Gypsy Jazz Chords For Fingerstyle Blues

favorite fingerstyle fingerstyle improvisation Aug 23, 2017
 

Gypsy Jazz And String (Tie) Theory

As a steel guitar player in the early 1990s, I went through a brief but unfortunate bolo tie phase, one in which I found confirmation of the notion "like attracts like." Which is to say, once the news is out you're partial to the occasional string-tie, more and more of them seem to make their way into the old top dresser drawer, logical gifts from well-meaning friends, colleagues and relatives.

On occasion this phenomenon bears happier fruit, like the time in high school my aunt and uncle put a pair of Django Reinhardt LPs in the mail for my sixteenth birthday. Word had gone round the family of my guitar-playing proclivities, and so, my cousin having a friend who knew of such things, said friend recommended the Django records as essential intel for any aspiring fretmeister. Few more enlightening or enjoyable surprises have come my way on that day of the year, before or since.
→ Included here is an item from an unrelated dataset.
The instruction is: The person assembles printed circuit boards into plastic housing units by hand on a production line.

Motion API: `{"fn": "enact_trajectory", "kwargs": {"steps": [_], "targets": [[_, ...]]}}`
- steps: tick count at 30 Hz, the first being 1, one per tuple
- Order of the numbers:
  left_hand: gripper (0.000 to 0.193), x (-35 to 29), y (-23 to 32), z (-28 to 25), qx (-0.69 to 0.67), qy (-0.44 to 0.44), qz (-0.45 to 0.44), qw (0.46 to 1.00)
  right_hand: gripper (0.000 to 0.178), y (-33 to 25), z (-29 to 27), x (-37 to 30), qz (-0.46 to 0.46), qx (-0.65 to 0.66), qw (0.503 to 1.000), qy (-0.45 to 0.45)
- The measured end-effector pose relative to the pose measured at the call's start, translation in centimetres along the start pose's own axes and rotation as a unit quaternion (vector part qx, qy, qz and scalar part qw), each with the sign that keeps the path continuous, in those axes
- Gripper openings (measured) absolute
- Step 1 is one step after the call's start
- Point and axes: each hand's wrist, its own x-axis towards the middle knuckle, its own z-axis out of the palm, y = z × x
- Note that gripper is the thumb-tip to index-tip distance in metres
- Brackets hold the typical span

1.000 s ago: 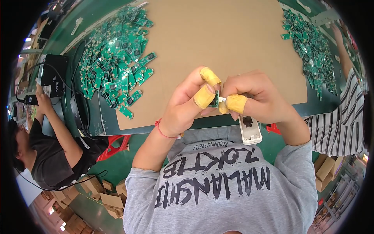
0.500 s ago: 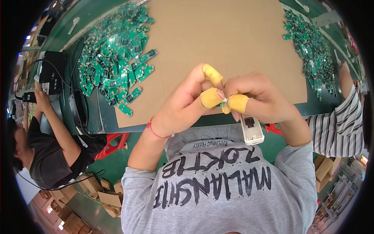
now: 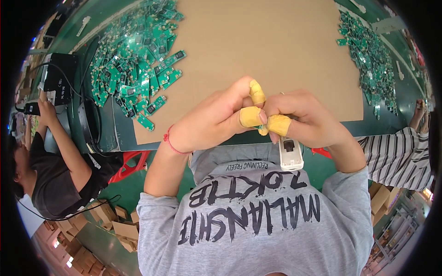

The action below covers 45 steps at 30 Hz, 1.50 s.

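My left hand [image 3: 225,115] is closed in a pinch, yellow tape wrapped round its thumb and a finger. A sliver of green and white shows between its fingertips; most of that piece is covered, so its kind is unclear. Against it, fingertips nearly touching, my right hand [image 3: 307,118] is closed with yellow tape on its thumb. From under that thumb hangs a white plastic casing [image 3: 292,158], a long hollow shell with a dark rectangular part inside, its upper end hidden by the fingers. Both hands are above the table's near edge, in front of my grey shirt.
Brown cardboard [image 3: 258,46] covers the table's middle. A large heap of green circuit boards [image 3: 138,69] lies left, another heap [image 3: 373,69] right. A black device [image 3: 63,78] with cables stands far left. People sit on both sides; red stools [image 3: 131,166] are below the table edge.
Both hands stay pinched together, while the white casing has shifted slightly left and up. My left hand's taped finger has lowered toward the right hand. The whole view has shifted a little.
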Motion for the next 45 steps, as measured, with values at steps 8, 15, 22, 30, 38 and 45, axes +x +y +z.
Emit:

Owning Quintet of the Hot Club of France albums didn't actually make me a gypsy jazzer, although if I'd heard Stephane Grapelli do his thing just a year or two sooner I might be sending this email out to a list of nothing but stone cold jazz fiddle aficionados. Nevertheless, it gave me an enduring appreciation for Reinhardt and the Quintet, and this week's lesson involves folding a handful of Django-inspired chord voicings into an otherwise blues-based (what else?) A minor groove as a means of escaping open position.